A few notes about domains. Domains should follow external standards wherever possible. There are countless standards groups in the world, many of which are restricted to one subject or one industry. These are very useful in finding standard domains that apply to your corporation.

An entire study of the topic of domain gets into micro-issues and macro-issues. A micro-issue is defining just what is meant by ALPHA, ALPHA-NUMERIC, and so on. It takes into consideration different alphabets and country code set issues. For example, the term alphacharacter means something different to someone in Russia than it does to someone in the United States.

Macro-issues include building hierarchies of named domains. In the Zip code example, the corporation may define a Zip code domain for each country. They could then combine country domains into superdomains for use by columns. For example, they might define a domain as USA-CANADA ZIP CODE, which inherits the domains of USA and CANADA. Another superdomain might be INTERNATIONAL ZIP CODE, which inherits the definitions from all Zip code domains. In this hierarchy, each subdomain may inherit the domains of individual character sets.

In this last example, the Zip codes are truly defined at a low enough level to identify invalid Zip codes from any country. However, it may require an excessive amount of computer processing cycles to do the validation.

Domains make all the sense in the world. It is so logical to take each business fact that you want to record information on and define precisely what constitutes correctness. But do not expect many to have done this. In practice, you will find many columns built from ad hoc domain definitions that have no similarity to other columns containing the same fact.

Property Lists

The term properties refers to rules for values that are permitted within a single column. Each column should have a base definition that includes one or more domain definitions.

The column property list is more than just the domain's restrictions. It also includes other factors. Figure 8.2 shows the basic list of some properties that are possible in a column. Some of these are domain properties; others are not. For example, the data type, length restrictions, range of acceptable values, and list of acceptable values would normally be found in the domain definition. Rules such as unique rule, consecutive rule, and null rule are not domain rules but additional rules imposed on a specific use of the domain.

Figure 8.2: Typical properties.

A unique rule says that each value in the column must be different from all other values in the column. A consecutive rule says that the column values must be unique but also that no values between the highest and lowest can be missing (for example, check numbers in a check-issued table). The consecutive rule generally applies to an integer column but may also apply to a single-byte alphabetic column.

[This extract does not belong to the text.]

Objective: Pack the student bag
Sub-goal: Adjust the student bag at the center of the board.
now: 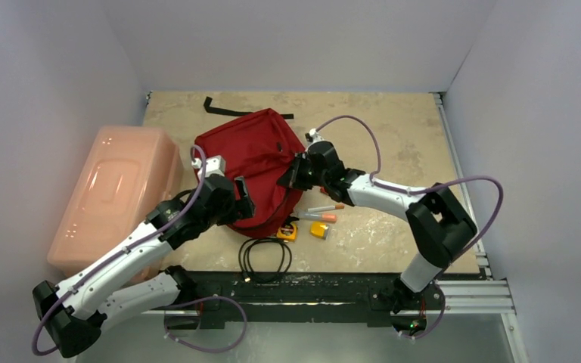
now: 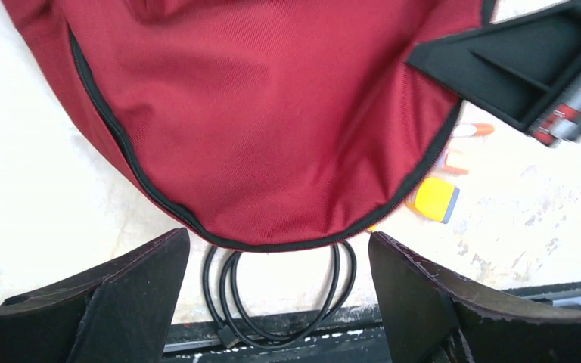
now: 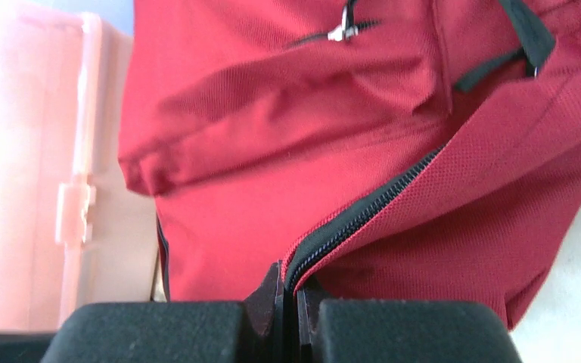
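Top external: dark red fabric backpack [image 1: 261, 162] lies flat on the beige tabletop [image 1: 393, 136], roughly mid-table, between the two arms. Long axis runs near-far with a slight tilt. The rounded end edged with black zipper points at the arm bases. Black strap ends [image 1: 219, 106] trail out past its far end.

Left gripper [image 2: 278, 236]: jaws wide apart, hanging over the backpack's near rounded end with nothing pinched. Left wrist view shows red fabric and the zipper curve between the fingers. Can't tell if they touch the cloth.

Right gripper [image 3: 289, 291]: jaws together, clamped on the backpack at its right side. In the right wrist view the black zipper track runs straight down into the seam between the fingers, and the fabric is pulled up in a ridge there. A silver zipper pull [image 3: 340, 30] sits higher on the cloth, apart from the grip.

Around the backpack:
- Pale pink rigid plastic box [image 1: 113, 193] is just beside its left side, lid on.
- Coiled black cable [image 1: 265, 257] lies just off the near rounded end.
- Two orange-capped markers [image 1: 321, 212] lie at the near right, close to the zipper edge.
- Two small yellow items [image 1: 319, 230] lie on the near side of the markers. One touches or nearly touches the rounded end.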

A column can be defined in terms of a domain plus additional factors that apply only as the domain is used in that column, or it can fully define itself without a domain definition. For example, an ORDER_NUMBER domain might say that it is a five-digit number between 10001 and 99999. In the ORDER_HEADER table, there is a column named ORDER_NUMBER. Its properties are that it contains the ORDER_NUMBER domain plus a requirement for UNIQUE, NOT NULL, and CONSECUTIVE. However, the ORDER_DETAIL table also has a column called ORDER_NUMBER. In this table it again uses the ORDER_NUMBER domain, but the unique rule is NOT UNIQUE because you can have many details per order, the null rule is again NOT NULL, and the consecutive rule is NOT CONSECUTIVE because it permits multiple occurrences of the same number. There is another column called LAST_ORDER_NUMBER in the inventory table, which shows the last order received for that item of inventory. In this case, the business meaning is that it is only the most recent order received for this item. It again uses the ORDER_NUMBER domain. However, the properties are NOT UNIQUE, NULL permitted by using a blank because some items may have had no orders yet, and NOT CONSECUTIVE. This is shown in Figure 8.3.

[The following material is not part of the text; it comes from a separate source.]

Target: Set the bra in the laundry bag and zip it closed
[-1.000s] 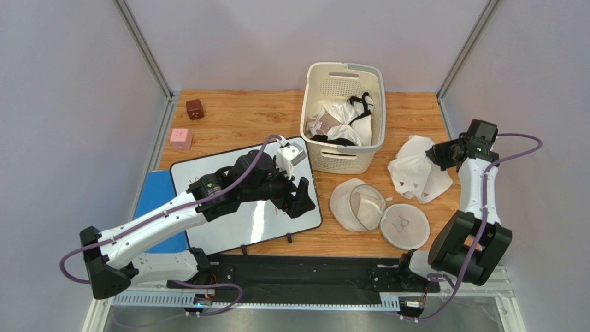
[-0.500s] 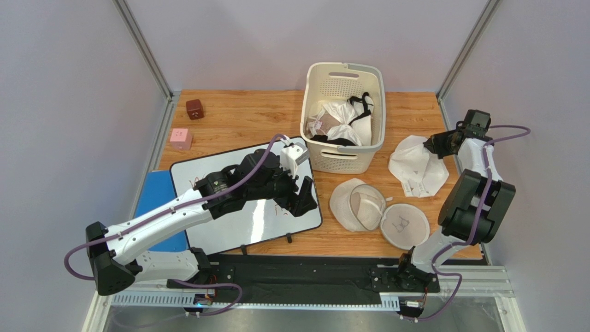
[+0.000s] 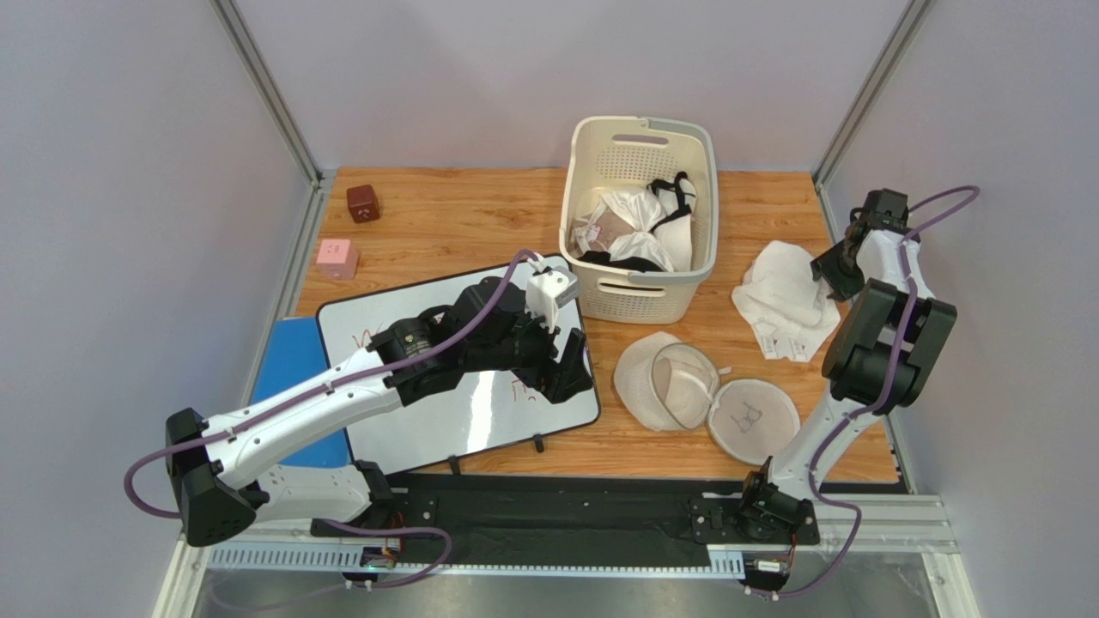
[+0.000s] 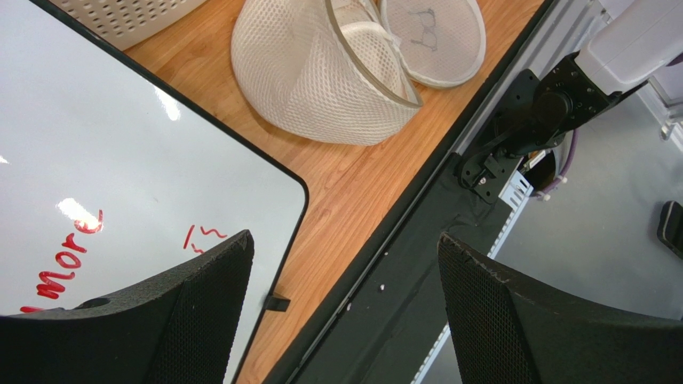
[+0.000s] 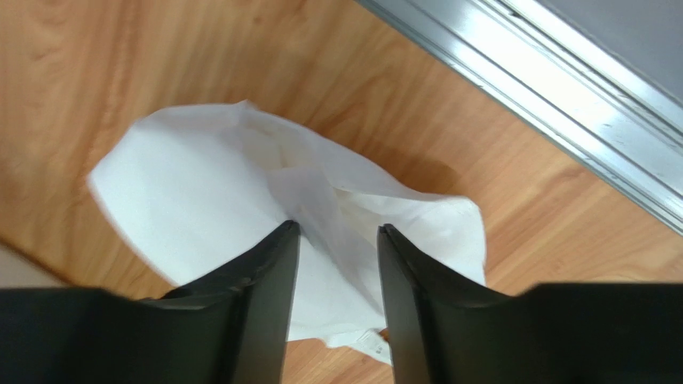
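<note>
The bra [image 3: 782,296], a crumpled white heap, lies on the wooden table at the right, beside the basket. My right gripper [image 3: 833,271] hovers at its right edge. In the right wrist view its jaws [image 5: 338,229] stand apart, with the bra [image 5: 200,180] showing below and between them. The laundry bag [image 3: 703,393] lies unzipped near the front, its two mesh halves spread apart. Its domed half [image 4: 321,76] shows in the left wrist view. My left gripper [image 3: 569,366] is open and empty over the whiteboard's near right corner, left of the bag; in the left wrist view its jaws [image 4: 345,248] stand wide apart.
A cream slatted basket [image 3: 604,157] holding other garments stands at the back centre. A whiteboard [image 3: 426,412] with red writing lies under the left arm, beside a blue pad [image 3: 287,374]. A pink cube [image 3: 337,258] and a brown cube [image 3: 363,202] sit at the back left. A metal frame rail [image 5: 561,120] runs close behind the bra.
The right gripper swung toward the back right, its jaws parted, and the bra dropped from it into a smaller heap on the table. The left arm shifted slightly right.
</note>
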You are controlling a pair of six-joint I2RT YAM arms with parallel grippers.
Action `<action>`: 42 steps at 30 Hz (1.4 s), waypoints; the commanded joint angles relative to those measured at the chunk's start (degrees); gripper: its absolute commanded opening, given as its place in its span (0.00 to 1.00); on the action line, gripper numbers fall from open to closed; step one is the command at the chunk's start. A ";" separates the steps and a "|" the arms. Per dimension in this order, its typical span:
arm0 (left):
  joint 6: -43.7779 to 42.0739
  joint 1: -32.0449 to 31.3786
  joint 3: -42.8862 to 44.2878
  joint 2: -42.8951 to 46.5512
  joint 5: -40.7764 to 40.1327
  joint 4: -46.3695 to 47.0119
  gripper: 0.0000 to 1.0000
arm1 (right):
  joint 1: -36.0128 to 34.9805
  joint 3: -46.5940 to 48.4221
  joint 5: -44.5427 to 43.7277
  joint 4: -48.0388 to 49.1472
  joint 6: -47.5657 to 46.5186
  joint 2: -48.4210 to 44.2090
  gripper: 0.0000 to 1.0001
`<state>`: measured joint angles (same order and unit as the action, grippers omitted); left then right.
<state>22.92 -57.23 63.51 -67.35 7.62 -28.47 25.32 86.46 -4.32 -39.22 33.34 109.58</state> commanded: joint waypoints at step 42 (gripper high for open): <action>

Figure 8.3: Example of domain versus property definitions.

Column Names

One of the most important properties of a column is the column name. Having a name that indicates the nature of the content is extremely valuable in performing data profiling as well as in constructing other processes for using the data. Most analysts and application developers tend to overdepend on the name to indicate content. A name such as QUANTITY_AVAILABLE is more descriptive than a name such as AQ003BZ.

In some cases, column names are prefixed or postfixed with codes to indicate application or department. This reduces the number of characters available for meaningful semantics and makes the result less useful.

Columns sometimes have descriptive names and sometimes do not. As systems get larger and larger in the number of columns, the use of descriptive names becomes less likely. Many older application development tools, DBMSs, and file systems restrict the length of a name, making it very difficult to use descriptive names.

The analyst should always have a descriptive name associated with every column. This name may not be possible to use for application development but is very useful for metadata purposes. The analyst should generate a name if one is not available and should not worry about the length of the name.

The descriptive name should be as precise as possible. For example, a column named EMPLOYEE_NAME is much more descriptive than one named merely NAME. When you are working with hundreds or thousands of columns, having a more complete descriptive name is very helpful.

Null

The term null is one of the most controversial terms in database circles. There are many definitions and theories about how to handle the null condition, most of which the application development world completely ignores. When they ignore it in application design, the data entry people often invent their own conventions for dealing with the missing information, creating problems for data accuracy.

The null condition is the case where a value is not available for a column. A value may not be available for a number of reasons, such as

The originator of the data refuses to provide the value.
The entry person does not know the correct value.
The column is not applicable for that particular instance.
The value for the column is to be provided in a later step of the business process.

It is possible for applications to be designed such that each column could be entered as a value or a checklist for each of the reasons cited previously. The reason for no value could be recorded, and everyone would know how to interpret the value.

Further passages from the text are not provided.